● What this task involves:
The entries below contain a line with "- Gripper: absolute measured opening" and a line with "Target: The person". Quote exactly those two lines and all lines between them.

[Recorded data]

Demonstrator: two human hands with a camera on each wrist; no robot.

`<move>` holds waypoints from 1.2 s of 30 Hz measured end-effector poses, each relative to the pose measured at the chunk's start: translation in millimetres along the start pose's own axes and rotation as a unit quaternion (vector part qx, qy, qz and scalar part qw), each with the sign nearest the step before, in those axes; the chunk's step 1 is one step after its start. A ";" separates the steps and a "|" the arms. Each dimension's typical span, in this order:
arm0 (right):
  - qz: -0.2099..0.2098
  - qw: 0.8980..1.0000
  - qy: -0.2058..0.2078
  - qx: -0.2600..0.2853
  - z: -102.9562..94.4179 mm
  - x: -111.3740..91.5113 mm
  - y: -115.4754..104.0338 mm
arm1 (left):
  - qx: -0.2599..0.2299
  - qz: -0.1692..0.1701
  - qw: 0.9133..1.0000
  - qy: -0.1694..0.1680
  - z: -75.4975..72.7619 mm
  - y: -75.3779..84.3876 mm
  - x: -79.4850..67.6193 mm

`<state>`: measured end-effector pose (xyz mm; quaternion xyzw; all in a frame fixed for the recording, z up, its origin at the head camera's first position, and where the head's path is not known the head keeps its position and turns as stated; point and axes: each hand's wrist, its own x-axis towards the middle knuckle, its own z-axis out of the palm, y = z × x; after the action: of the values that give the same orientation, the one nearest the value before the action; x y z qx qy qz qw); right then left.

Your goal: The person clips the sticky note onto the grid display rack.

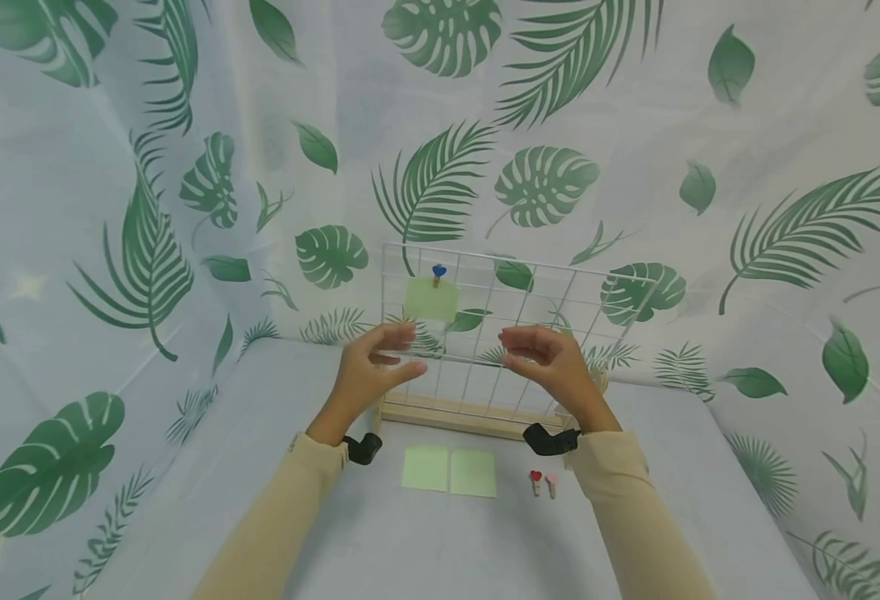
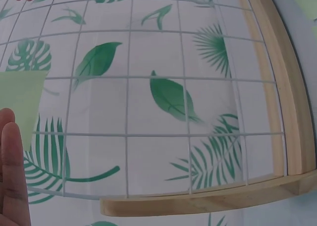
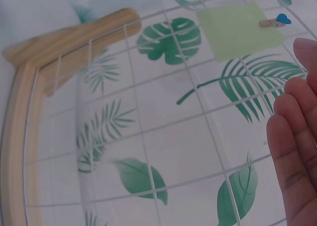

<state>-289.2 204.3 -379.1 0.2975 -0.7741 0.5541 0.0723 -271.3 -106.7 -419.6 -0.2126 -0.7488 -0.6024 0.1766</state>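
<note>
My left hand [image 1: 371,367] is raised before the left part of a white wire grid [image 1: 477,333], its fingers loosely bent with nothing in them. On the other side my right hand [image 1: 552,362] hovers likewise, thumb apart from the fingers and nothing held. A pale green paper note [image 1: 431,300] hangs near the grid's upper left, clipped by a small wooden clothespin with a blue heart [image 1: 440,272]. In the right wrist view the note [image 3: 240,31] and blue-heart clothespin [image 3: 275,22] show again, apart from the fingers.
The grid stands in a wooden base [image 1: 470,414] on a white table [image 1: 380,542]. Two pale green notes [image 1: 425,467] [image 1: 473,472] lie side by side before it. To their right are a red-heart clothespin [image 1: 536,482] and a pink-heart clothespin [image 1: 552,484]. Leaf-patterned cloth [image 1: 635,133] hangs behind.
</note>
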 end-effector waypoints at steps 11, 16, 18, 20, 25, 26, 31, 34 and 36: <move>0.030 1.000 -0.001 -0.009 -4.9 -15.8 4.3 | -0.004 0.007 1.000 -0.002 3.2 -7.2 -10.6; 0.039 0.999 0.003 -0.019 -6.1 -22.5 9.4 | -0.008 0.003 1.000 0.002 6.5 -11.1 -14.4; 0.039 0.999 0.004 -0.019 -6.2 -25.3 12.5 | -0.006 0.001 1.000 0.002 8.1 -13.2 -16.2; 0.035 0.999 0.005 -0.015 -6.1 -28.3 15.2 | -0.010 -0.001 1.000 0.001 9.9 -15.3 -17.5; 0.030 0.999 0.009 -0.011 -6.1 -34.7 22.1 | -0.015 -0.011 1.000 -0.001 14.1 -18.6 -20.8; 0.032 0.999 0.010 -0.013 -6.0 -35.9 23.1 | -0.016 -0.013 1.000 0.000 14.9 -19.0 -21.6; 0.043 0.999 0.015 -0.025 -5.8 -41.7 26.7 | -0.016 -0.020 1.000 0.001 18.3 -20.1 -25.9; 0.042 0.999 0.018 -0.022 -5.6 -44.6 29.1 | -0.017 -0.025 1.000 0.005 20.0 -21.5 -27.9; 0.040 0.999 0.018 -0.018 -5.3 -46.1 31.1 | -0.018 -0.028 0.999 0.006 21.0 -22.8 -28.8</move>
<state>-269.7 233.2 -422.8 0.2547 -0.7940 0.5476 0.0695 -259.2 -93.4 -457.9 -0.1909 -0.7421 -0.6221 0.1606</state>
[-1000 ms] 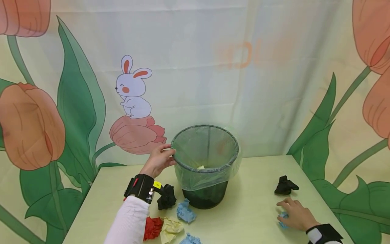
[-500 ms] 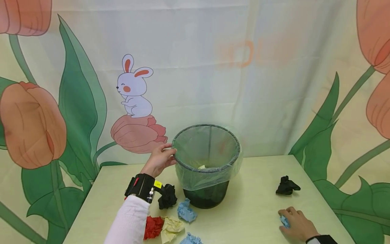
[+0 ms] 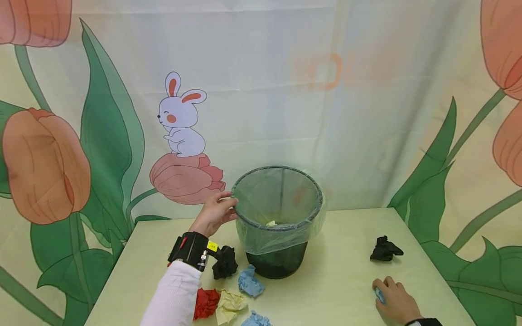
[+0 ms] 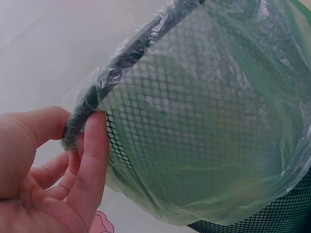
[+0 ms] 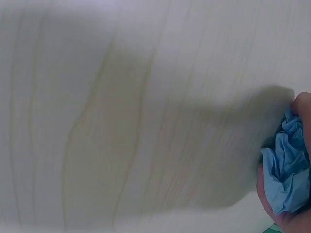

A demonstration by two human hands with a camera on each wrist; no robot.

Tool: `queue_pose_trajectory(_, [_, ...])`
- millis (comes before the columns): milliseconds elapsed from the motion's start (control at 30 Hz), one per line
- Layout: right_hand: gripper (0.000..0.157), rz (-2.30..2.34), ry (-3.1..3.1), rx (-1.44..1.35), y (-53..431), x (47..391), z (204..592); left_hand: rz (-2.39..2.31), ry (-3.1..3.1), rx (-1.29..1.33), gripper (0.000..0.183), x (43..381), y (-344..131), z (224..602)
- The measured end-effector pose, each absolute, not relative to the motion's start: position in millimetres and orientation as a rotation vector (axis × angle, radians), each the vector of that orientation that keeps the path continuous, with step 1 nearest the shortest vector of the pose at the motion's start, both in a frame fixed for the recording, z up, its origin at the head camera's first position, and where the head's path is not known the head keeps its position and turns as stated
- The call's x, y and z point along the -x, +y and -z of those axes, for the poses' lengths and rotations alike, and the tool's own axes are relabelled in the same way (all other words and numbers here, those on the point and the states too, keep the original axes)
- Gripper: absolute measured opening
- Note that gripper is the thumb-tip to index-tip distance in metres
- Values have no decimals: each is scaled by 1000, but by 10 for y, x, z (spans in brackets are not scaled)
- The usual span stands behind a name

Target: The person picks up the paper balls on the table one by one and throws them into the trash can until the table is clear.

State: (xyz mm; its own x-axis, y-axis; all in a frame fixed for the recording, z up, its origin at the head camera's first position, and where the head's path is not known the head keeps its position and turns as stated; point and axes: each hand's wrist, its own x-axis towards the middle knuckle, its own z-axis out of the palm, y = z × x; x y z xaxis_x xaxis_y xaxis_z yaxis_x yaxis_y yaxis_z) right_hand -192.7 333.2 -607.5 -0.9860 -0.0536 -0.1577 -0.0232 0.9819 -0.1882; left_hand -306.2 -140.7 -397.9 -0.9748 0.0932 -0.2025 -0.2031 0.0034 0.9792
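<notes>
A dark mesh trash can (image 3: 277, 260) with a translucent green liner bag (image 4: 194, 160) folded over its rim stands near the back of the table. My left hand (image 3: 214, 213) pinches the rim on its left side, thumb and fingers on either side of it in the left wrist view. At the right of the table my right hand (image 3: 395, 299) grips a crumpled blue paper ball (image 5: 286, 167), partly hidden by the fingers. Just beyond that hand lies a crumpled black paper ball (image 3: 385, 249). Some pale paper (image 3: 271, 223) shows inside the can.
Left of and before the can lie another black paper ball (image 3: 225, 262), a blue one (image 3: 250, 281), a red one (image 3: 206, 303), a yellow one (image 3: 230, 306) and a second blue one (image 3: 256, 319). A printed curtain (image 3: 261, 90) hangs behind the table.
My right hand has come down over the blue paper ball by the black one and closed its fingers round it. The left hand has stayed on the rim.
</notes>
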Motion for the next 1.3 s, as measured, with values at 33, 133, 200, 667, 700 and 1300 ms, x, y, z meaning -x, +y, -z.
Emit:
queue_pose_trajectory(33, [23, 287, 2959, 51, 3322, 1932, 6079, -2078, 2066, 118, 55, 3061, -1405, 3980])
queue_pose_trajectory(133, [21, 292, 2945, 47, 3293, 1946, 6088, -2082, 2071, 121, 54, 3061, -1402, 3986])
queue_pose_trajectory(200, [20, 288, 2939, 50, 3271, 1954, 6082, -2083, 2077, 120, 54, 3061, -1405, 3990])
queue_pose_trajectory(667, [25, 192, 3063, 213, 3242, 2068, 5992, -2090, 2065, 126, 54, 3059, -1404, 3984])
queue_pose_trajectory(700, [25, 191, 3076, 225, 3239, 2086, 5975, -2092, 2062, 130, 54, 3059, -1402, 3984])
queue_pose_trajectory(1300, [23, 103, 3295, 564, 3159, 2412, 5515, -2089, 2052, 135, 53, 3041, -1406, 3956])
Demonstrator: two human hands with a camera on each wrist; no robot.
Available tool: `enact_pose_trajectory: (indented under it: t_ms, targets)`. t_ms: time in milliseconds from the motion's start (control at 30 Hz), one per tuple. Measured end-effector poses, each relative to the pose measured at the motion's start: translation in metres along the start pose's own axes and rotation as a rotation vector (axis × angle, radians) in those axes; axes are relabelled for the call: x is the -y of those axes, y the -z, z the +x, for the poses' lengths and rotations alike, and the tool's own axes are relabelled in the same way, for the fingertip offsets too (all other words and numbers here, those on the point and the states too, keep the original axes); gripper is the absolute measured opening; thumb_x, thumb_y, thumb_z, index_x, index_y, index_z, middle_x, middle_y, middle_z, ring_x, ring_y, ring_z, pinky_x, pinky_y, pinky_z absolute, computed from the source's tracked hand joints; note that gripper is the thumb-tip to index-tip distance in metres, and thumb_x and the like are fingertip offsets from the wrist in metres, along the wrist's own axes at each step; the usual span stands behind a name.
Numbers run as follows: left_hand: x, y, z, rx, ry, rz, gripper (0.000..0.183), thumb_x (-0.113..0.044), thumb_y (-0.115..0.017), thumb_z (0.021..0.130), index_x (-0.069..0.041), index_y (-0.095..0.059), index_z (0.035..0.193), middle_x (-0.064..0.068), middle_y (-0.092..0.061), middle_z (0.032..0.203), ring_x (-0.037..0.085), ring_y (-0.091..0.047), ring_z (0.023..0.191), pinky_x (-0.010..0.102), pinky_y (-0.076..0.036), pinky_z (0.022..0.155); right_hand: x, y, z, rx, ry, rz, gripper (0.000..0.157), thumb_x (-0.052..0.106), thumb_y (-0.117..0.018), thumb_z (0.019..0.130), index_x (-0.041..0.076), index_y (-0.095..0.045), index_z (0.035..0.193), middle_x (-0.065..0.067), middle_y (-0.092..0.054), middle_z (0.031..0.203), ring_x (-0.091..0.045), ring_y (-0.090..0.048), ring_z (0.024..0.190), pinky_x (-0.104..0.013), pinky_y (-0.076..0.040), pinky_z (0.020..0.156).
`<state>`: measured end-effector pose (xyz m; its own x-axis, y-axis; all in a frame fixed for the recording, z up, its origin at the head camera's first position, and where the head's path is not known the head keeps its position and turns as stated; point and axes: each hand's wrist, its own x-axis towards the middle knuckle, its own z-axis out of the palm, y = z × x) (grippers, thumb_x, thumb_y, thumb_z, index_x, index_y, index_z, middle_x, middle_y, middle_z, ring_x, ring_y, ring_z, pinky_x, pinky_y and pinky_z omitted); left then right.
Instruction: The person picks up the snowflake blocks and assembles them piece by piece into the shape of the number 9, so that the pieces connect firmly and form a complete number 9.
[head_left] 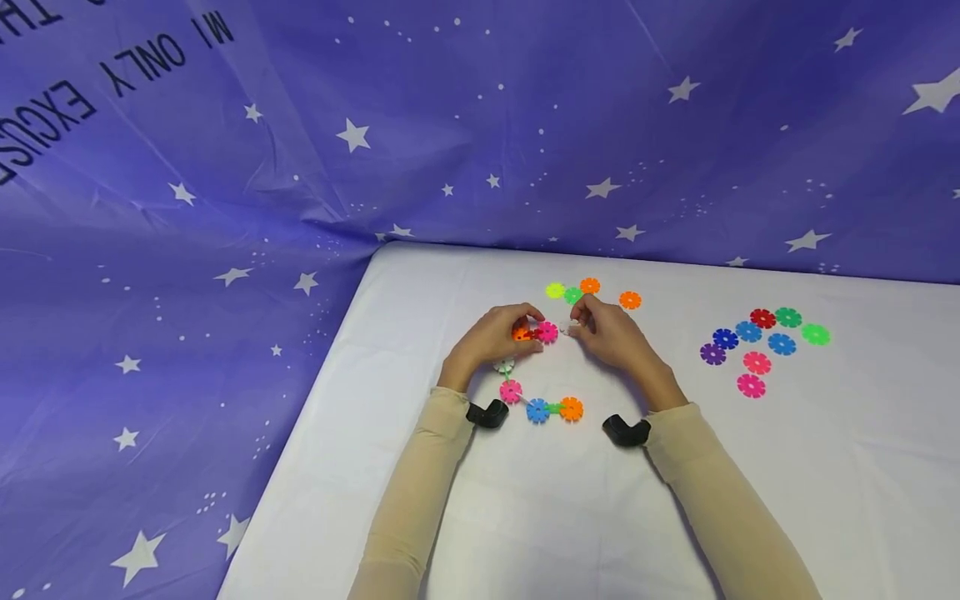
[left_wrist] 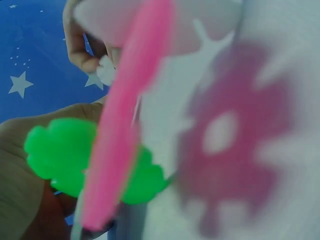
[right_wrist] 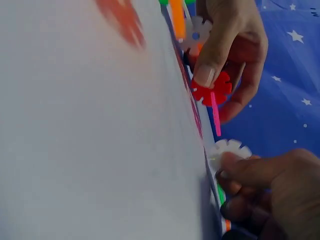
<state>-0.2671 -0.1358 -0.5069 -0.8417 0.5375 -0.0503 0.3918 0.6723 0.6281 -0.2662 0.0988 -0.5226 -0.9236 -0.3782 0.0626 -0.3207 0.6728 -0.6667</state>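
Note:
My left hand (head_left: 489, 340) grips a red notched plastic disc (right_wrist: 212, 89), thumb on its face. A pink disc (head_left: 548, 332) is slotted into the red one and points towards the right hand; an orange disc (head_left: 521, 332) shows on its other side. My right hand (head_left: 611, 335) pinches a white disc (right_wrist: 232, 151) between thumb and finger, a short gap from the pink disc. Below the left hand, a chain of linked discs curves over the table, with a white disc (head_left: 504, 365), pink disc (head_left: 511, 392), blue disc (head_left: 537, 410) and orange end disc (head_left: 572, 408).
Beyond the right hand lie loose discs: a yellow disc (head_left: 555, 290), a green disc (head_left: 573, 296) and two orange ones. Several more, among them a purple disc (head_left: 712, 354), are spread at the right of the white table (head_left: 847, 467). A starry blue cloth (head_left: 450, 108) hangs behind.

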Motion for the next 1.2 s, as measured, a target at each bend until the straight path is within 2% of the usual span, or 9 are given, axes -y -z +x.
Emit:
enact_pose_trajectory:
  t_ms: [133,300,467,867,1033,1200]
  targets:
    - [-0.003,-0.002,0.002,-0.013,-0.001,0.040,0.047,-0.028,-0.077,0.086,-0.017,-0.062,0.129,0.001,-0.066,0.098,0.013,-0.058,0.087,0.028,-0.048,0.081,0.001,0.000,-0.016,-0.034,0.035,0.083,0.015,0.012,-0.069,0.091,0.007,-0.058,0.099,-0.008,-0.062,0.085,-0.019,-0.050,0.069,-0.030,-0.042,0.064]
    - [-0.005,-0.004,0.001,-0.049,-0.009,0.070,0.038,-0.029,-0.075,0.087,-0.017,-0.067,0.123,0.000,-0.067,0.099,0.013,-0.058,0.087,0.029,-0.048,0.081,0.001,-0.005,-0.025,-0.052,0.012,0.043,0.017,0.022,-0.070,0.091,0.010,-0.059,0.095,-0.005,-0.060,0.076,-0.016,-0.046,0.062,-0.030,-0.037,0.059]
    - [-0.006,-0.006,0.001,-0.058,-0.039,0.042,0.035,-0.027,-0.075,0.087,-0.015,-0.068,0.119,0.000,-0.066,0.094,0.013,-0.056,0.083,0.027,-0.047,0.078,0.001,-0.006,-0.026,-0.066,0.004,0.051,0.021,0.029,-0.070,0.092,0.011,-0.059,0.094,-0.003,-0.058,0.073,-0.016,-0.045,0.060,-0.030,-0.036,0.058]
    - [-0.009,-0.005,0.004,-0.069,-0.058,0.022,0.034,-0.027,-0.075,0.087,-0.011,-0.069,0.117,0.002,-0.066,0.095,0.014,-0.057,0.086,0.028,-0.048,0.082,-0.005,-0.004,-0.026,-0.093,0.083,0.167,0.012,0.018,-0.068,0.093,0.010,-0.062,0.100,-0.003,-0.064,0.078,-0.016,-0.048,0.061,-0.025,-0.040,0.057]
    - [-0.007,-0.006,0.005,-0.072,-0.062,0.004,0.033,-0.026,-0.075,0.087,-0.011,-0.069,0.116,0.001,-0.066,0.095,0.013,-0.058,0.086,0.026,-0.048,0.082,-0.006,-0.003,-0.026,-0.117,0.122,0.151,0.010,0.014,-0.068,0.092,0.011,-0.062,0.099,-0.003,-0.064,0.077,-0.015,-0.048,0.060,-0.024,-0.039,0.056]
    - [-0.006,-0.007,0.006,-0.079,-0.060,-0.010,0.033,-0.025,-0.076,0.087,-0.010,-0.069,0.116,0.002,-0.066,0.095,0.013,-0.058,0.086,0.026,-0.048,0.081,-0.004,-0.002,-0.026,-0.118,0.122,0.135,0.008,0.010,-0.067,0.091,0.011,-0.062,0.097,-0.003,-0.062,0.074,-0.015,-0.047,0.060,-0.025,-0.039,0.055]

● Result of this exercise:
- Gripper: absolute measured opening
- Note that gripper is the thumb-tip to index-tip distance in metres
- Values have no decimals: each is scaled by 1000, but by 10 for y, x, z (spans in brackets are not scaled)
- The usual span stands behind a name

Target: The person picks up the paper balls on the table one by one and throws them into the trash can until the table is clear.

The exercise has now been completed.